NO DATA HOSTAGE
You must certainly think that such “hostage” situation will never happen to you. You would actually be surprised how often this happens. You might encounter this phenomenon countless times in many different, subtle forms:
Proprietary file format
The most common form (and the most obvious form) of “hostage” situation is the “proprietary file format”. Common examples include: SAS, Tableau, Qlikview and most “Custom” Solutions for BI.
For a very long time, if you are using the .sas7bdat files (from SAS), you were in a “lock-in” situation, forced to continue to buy SAS because it was really painful & slow to export the data stored inside .sas7bdat files to any other “open” format. Nowadays, the .sas7bdat file format has been reversed-engineered you can (finally!) escape the dominion from SAS (…and this is good news!): For example, you can now read .sas7bdat directly from Anatella (faster than in SAS!).
If you are storing your data in the .tde file format (used by Tableau), you are in a “lock-in” situation: You are forced to continue to buy Tableau forever because there exists no way to retrieve the data stored inside .tde files. More precisely Tableau can export aggregates computed from .tde files, but you’ll never have access to the real, non-aggregated data contained inside your .tde files. There have been some attempts to reverse-engineer the .tde file format but the Tableau company threatened the developers with court of justice problems, so that all these attempts stopped. Since you are not able to extract non-aggregated, raw data from a .tde file, this means that you will never be able to do any predictive/advanced analytics (because, for predictive modeling, you need the non-aggregated, raw data).
If you are storing your data in the .qvb file format (used by Qlikview), you are in a “lock-in” situation: You are forced to continue to buy Qlikview forever because there exists no “official” way to retrieve the data stored inside .qvb files (although there exists some un-official, unsupported, chinese tools that are border-line illegal to still export your .qvb files to .txt files).
If you are storing your data in one of the many “Business Intelligence” tools (i.e. a clone of Tableau, Qlickview) currently available on the market (e.g.

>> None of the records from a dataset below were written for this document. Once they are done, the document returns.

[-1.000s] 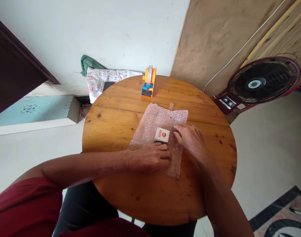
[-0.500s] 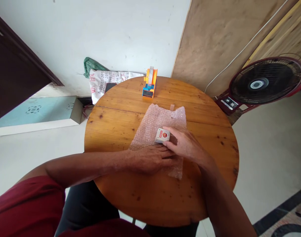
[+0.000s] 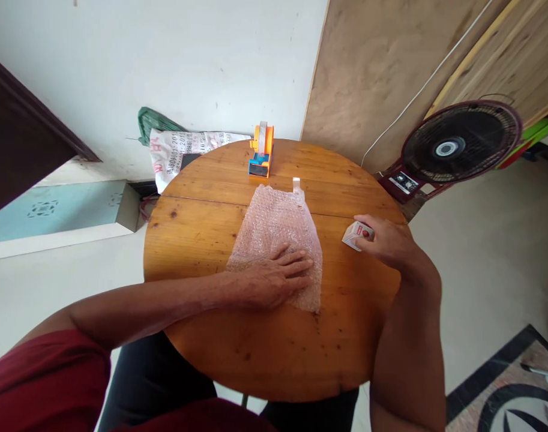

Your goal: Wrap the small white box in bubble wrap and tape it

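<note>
A sheet of pinkish clear bubble wrap (image 3: 274, 219) lies on the round wooden table (image 3: 188, 240), with a short strip of clear tape (image 3: 296, 185) sticking up from its far right corner. My left hand (image 3: 274, 276) rests flat on the wrap's near half, fingers stretched out and holding nothing. To the right of the wrap, my right hand (image 3: 386, 240) grips a small white box (image 3: 353, 234) with red print between thumb and fingers. The box is tilted, at or just above the tabletop; I cannot tell which. The fingers cover its right part.
An orange and blue tape dispenser (image 3: 261, 150) stands at the table's far edge. Behind it, a printed white sack (image 3: 165, 156) leans by the wall. A dark red fan (image 3: 449, 147) stands beyond the table's right edge. A pale blue box (image 3: 75, 210) is on the floor at left.
My right hand has carried the small box off the bubble wrap to the right. My left hand stays on the wrap, its fingers now more spread. The view has shifted slightly right.
</note>
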A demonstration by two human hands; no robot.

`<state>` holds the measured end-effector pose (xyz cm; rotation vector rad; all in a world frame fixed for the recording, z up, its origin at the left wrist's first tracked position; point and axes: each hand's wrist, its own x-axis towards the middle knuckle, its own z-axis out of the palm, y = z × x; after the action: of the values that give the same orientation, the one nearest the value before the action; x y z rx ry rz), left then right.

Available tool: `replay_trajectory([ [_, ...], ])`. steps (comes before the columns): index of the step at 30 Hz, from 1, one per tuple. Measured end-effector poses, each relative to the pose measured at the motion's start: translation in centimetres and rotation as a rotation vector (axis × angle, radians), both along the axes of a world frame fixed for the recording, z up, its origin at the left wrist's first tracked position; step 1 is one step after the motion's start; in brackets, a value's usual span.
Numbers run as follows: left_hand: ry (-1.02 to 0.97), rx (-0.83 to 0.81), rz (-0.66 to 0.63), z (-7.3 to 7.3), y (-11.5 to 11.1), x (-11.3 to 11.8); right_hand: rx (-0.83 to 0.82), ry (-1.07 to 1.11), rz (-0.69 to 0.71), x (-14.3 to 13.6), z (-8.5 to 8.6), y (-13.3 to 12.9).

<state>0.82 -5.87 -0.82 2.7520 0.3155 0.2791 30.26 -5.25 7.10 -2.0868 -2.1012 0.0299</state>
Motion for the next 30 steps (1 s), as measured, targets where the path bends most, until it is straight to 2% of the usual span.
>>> replay_trajectory([
  [2, 0.010, -0.012, -0.003, 0.0, 0.0, 0.0, 0.071, 0.099, 0.026, -1.0, 0.4, -0.1],
  [4, 0.018, -0.025, -0.002, 0.1, -0.1, 0.0, 0.190, 0.274, 0.097, -3.2, 1.3, -0.8],
  [7, -0.006, -0.024, 0.012, 0.3, -0.3, 0.0, 0.188, 0.458, 0.318, -7.6, 1.7, -2.1],
  [9, -0.036, -0.022, 0.038, 0.5, -0.4, 0.0, 0.109, 0.490, 0.515, -10.1, 0.7, -2.4],
  [11, -0.051, -0.036, 0.055, 0.8, -0.4, 0.0, 0.062, 0.424, 0.617, -11.7, -1.1, -1.9],
  [15, -0.114, -0.109, 0.005, 1.1, 0.1, 0.0, -0.004, 0.263, 0.529, -11.7, -4.9, 0.4],
  [18, -0.255, -0.228, 0.005, 1.3, 0.8, -0.2, 0.032, 0.193, 0.445, -10.4, -6.4, 1.9],
  [21, -0.440, -0.327, 0.097, 1.3, 2.1, -0.7, 0.062, 0.152, 0.448, -9.5, -7.2, 2.5],
  [23, -0.493, -0.287, 0.206, 1.1, 3.3, -1.1, 0.073, 0.139, 0.457, -9.3, -7.6, 2.7],
  [25, -0.433, -0.159, 0.320, 0.7, 4.6, -1.6, 0.069, 0.136, 0.461, -9.3, -7.8, 2.9],
  [27, -0.273, -0.075, 0.429, 0.2, 5.6, -2.0, 0.062, 0.146, 0.478, -9.2, -7.9, 3.0],
  [30, -0.065, 0.031, 0.507, -0.5, 6.3, -2.3, 0.063, 0.169, 0.500, -8.8, -7.8, 3.2],
])
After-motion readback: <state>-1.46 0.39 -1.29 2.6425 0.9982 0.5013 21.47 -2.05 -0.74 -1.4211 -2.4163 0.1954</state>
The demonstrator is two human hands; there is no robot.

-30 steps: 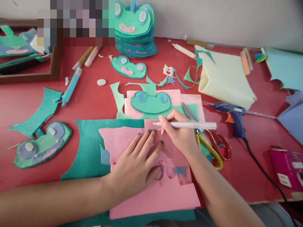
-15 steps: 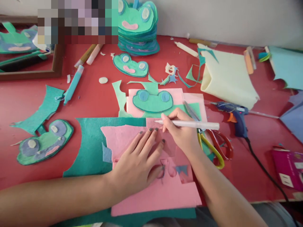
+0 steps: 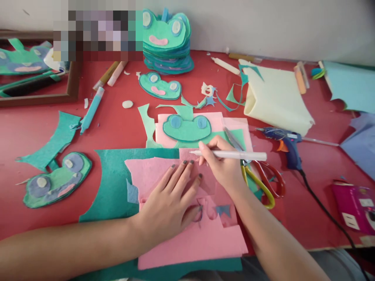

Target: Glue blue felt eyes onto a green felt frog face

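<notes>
My left hand (image 3: 172,199) lies flat, fingers stretched out, on pink felt (image 3: 190,246) with cut-outs along its edges. Under the pink felt is a larger sheet of dark green felt (image 3: 113,183). In my right hand (image 3: 224,168) is a white marker pen (image 3: 234,155), its tip pointing left at the pink felt's upper edge; whether the tip touches cannot be made out. Just beyond, a green felt frog face (image 3: 187,130) with two blue eye circles rests on more pink felt. Scissors (image 3: 263,175) with red and yellow handles lie partly hidden behind my right wrist.
A blue glue gun (image 3: 288,144) with a black cord lies on the right. Frog faces are stacked (image 3: 166,43) at the back. Another frog face (image 3: 58,179) lies left, below a teal marker (image 3: 92,109). Cream felt (image 3: 275,97) and a magenta box (image 3: 351,205) are on the right.
The view has shifted slightly, so the far objects sit a little lower and further left. Both hands hold nearly the same pose, with the marker pen still in my right hand.
</notes>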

Lily), you are also, most certainly, again in “lock-in”/hostage situation because, typically, these BI tools won’t allow you to get back your non-aggregated, raw data anymore (e.g. to allow you to do predictive analytics). If you still want to use such tools, my advices are:
- Ask the provider to demonstrate to you how to export your raw data back to a “plain text” file and do yourself the experiment on data file containing a few million records.
- Keep a “plain text” copy of all the data injected inside the tool, so that you can always “go back” to the raw data, if you need so (e.g. for predictive analytics).
A more “subtle” way of taking your data hostage is to “obfuscate the meta-data”. Even if you are using an open platform (such as Hadoop, Teradata, Oracle, etc.) to store and manage your data, the consultant (that created your analytic system) can still “obfuscate” the table’s names and the column’s names. More precisely, you need the “dictionary” that explains what’s inside the column “C4” of the table “T15”?
In such situation, you are again in a “lock-in”/hostage situation because you’ll be forced to pay indefinitely for the consultancy services because the consultants are the only ones to have the “dictionary” to understand what’s stored inside your databases.
This is more common than you might think: During 5 years of experience in this business, we already saw such situation at two large telecoms (one in Belgium – VOO, one in France – SFR), one large bank (Belfius) and one state institution (BPost). This hostage situation seems to happens more frequently when the platform used to manage the data is “SAP”. Indeed, when using SAP, it’s very easy to create a completely incomprehensible/obfuscated system (unless you are one of the “initiated” that has the “dictionary”).
An even more “subtle” way of taking your data hostage is to let some consultants “recode your data” using a tool that only them control.
Let’s give a simple example, to understand better the logic: Let’s assume the following:
- You just purchased a database (Oracle, Teradata, SQLserver) for a reasonable price and you now want to create a complete analytic system, using the data store inside your new database. Your first analytic project is the creation of a dashboard. You received “for free” (for one year) the dashboarding tool when you purchased the database.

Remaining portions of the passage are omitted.